## Data below
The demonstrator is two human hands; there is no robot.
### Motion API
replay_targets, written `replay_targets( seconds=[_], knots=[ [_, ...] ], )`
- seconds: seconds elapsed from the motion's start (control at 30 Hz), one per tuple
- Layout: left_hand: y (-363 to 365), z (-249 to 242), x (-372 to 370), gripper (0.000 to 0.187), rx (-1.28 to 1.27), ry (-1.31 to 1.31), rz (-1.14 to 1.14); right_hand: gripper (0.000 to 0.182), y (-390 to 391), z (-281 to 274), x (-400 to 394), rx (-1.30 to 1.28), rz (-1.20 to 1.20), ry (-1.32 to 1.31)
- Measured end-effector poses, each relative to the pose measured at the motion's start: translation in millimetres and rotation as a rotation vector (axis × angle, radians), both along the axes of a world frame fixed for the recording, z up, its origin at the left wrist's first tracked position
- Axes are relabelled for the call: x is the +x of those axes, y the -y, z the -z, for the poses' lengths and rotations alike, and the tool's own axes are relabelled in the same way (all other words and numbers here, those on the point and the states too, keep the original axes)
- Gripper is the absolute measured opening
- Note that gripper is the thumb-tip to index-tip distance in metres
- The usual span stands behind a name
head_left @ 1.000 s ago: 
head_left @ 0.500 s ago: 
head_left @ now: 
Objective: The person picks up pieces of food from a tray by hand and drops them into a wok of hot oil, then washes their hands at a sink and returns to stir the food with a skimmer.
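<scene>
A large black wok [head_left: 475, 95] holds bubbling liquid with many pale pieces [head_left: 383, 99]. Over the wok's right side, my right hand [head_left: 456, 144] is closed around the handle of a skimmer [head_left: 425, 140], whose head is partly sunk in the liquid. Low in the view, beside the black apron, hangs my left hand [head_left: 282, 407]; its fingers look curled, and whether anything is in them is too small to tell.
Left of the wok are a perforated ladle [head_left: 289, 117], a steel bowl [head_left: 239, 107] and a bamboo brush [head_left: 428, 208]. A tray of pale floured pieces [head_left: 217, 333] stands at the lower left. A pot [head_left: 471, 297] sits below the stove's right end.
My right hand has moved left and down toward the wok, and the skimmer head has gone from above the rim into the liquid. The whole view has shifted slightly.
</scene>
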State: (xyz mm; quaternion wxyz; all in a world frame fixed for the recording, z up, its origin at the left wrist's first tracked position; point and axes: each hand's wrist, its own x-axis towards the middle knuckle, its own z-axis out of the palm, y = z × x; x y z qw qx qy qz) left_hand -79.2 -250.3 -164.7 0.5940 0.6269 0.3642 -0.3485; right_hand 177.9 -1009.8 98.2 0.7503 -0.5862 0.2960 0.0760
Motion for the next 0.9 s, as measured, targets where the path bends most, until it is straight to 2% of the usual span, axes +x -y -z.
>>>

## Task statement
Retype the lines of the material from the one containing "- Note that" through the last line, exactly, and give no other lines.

## Answer for the task
- Note that gripper is the thumb-tip to index-tip distance in metres
- The usual span stands behind a name
head_left @ 1.000 s ago: 
head_left @ 0.500 s ago: 
head_left @ now: 
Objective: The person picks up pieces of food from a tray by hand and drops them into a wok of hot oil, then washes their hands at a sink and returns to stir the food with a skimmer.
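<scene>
A large black wok [head_left: 475, 95] holds bubbling liquid with many pale pieces [head_left: 383, 99]. Over the wok's right side, my right hand [head_left: 456, 144] is closed around the handle of a skimmer [head_left: 425, 140], whose head is partly sunk in the liquid. Low in the view, beside the black apron, hangs my left hand [head_left: 282, 407]; its fingers look curled, and whether anything is in them is too small to tell.
Left of the wok are a perforated ladle [head_left: 289, 117], a steel bowl [head_left: 239, 107] and a bamboo brush [head_left: 428, 208]. A tray of pale floured pieces [head_left: 217, 333] stands at the lower left. A pot [head_left: 471, 297] sits below the stove's right end.
My right hand has moved left and down toward the wok, and the skimmer head has gone from above the rim into the liquid. The whole view has shifted slightly.
</scene>
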State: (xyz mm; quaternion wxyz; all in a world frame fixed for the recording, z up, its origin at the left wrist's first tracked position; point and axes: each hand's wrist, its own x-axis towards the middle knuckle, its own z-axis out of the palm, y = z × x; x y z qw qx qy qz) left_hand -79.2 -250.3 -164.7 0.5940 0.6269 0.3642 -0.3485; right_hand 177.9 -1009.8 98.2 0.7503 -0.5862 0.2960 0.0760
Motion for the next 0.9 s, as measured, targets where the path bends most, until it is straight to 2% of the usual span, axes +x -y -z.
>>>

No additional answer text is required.